** Exercise goal **
All of the data that follows needs to be printed again, exactly as it reads.
__________________________________________________
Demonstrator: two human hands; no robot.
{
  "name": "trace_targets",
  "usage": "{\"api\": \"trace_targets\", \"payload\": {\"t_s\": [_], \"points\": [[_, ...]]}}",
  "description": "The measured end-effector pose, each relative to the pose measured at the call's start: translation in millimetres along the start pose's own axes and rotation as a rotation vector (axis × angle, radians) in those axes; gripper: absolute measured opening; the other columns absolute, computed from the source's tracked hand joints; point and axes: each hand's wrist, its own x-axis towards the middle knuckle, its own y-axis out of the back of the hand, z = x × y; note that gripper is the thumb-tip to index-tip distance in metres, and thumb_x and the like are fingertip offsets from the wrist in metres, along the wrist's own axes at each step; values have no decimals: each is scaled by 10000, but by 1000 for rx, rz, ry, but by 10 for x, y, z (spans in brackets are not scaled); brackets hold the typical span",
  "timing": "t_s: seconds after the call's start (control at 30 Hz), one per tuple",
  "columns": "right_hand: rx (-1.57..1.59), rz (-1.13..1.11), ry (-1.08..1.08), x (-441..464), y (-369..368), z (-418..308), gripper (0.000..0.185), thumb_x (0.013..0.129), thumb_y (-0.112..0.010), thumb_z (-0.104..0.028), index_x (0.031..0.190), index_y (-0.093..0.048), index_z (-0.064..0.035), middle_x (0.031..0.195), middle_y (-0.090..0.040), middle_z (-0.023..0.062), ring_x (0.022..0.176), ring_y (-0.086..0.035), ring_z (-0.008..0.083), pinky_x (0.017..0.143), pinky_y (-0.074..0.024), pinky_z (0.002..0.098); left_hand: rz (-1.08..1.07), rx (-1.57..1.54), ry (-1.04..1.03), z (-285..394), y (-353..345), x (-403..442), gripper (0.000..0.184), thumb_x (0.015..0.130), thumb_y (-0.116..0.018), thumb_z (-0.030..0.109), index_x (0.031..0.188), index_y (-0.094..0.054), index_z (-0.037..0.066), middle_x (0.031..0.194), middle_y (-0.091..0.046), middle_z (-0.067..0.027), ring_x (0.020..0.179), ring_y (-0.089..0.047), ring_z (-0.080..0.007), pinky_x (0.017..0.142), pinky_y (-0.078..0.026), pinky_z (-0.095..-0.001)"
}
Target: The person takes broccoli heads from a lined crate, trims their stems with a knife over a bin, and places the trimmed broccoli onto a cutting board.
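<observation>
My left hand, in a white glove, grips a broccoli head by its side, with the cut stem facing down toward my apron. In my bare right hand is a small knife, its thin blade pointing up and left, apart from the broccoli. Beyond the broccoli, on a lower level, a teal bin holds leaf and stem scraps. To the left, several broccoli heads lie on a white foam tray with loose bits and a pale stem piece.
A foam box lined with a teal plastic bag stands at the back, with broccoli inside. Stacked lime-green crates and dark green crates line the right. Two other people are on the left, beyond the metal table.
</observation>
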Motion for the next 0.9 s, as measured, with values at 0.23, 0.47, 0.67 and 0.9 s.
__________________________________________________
** Exercise output **
Demonstrator: two human hands; no robot.
{
  "name": "trace_targets",
  "usage": "{\"api\": \"trace_targets\", \"payload\": {\"t_s\": [_], \"points\": [[_, ...]]}}",
  "description": "The measured end-effector pose, each relative to the pose measured at the call's start: translation in millimetres along the start pose's own axes and rotation as a rotation vector (axis × angle, radians) in those axes; gripper: absolute measured opening; the other columns absolute, computed from the source's tracked hand joints; point and axes: each hand's wrist, its own x-axis towards the middle knuckle, its own y-axis out of the back of the hand, z = x × y; note that gripper is the thumb-tip to index-tip distance in metres, and thumb_x and the like are fingertip offsets from the wrist in metres, along the wrist's own axes at each step; values have no decimals: each is scaled by 10000, but by 1000 for rx, rz, ry, but by 10 for x, y, z (spans in brackets are not scaled); brackets hold the typical span",
  "timing": "t_s: seconds after the call's start (control at 30 Hz), one per tuple",
  "columns": "right_hand: rx (-1.57..1.59), rz (-1.13..1.11), ry (-1.08..1.08), x (-441..464), y (-369..368), z (-418..308), gripper (0.000..0.185), thumb_x (0.013..0.129), thumb_y (-0.112..0.010), thumb_z (-0.104..0.028), index_x (0.031..0.190), index_y (-0.093..0.048), index_z (-0.064..0.035), middle_x (0.031..0.195), middle_y (-0.090..0.040), middle_z (-0.023..0.062), ring_x (0.022..0.176), ring_y (-0.086..0.035), ring_z (-0.008..0.083), pinky_x (0.017..0.143), pinky_y (-0.074..0.024), pinky_z (0.002..0.098); left_hand: rz (-1.08..1.07), rx (-1.57..1.54), ry (-1.04..1.03), z (-285..394), y (-353..345), x (-403..442), gripper (0.000..0.184), thumb_x (0.015..0.130), thumb_y (-0.116..0.018), thumb_z (-0.030..0.109), index_x (0.031..0.188), index_y (-0.094..0.054), index_z (-0.037..0.066), middle_x (0.031..0.194), middle_y (-0.091..0.046), middle_z (-0.067..0.027), ring_x (0.020..0.179), ring_y (-0.089..0.047), ring_z (-0.080..0.007), pinky_x (0.017..0.142), pinky_y (-0.078..0.026), pinky_z (-0.095..-0.001)"
}
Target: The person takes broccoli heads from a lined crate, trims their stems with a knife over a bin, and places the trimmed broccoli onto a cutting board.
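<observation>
My left hand, in a white glove, grips a broccoli head by its side, with the cut stem facing down toward my apron. In my bare right hand is a small knife, its thin blade pointing up and left, apart from the broccoli. Beyond the broccoli, on a lower level, a teal bin holds leaf and stem scraps. To the left, several broccoli heads lie on a white foam tray with loose bits and a pale stem piece.
A foam box lined with a teal plastic bag stands at the back, with broccoli inside. Stacked lime-green crates and dark green crates line the right. Two other people are on the left, beyond the metal table.
</observation>
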Motion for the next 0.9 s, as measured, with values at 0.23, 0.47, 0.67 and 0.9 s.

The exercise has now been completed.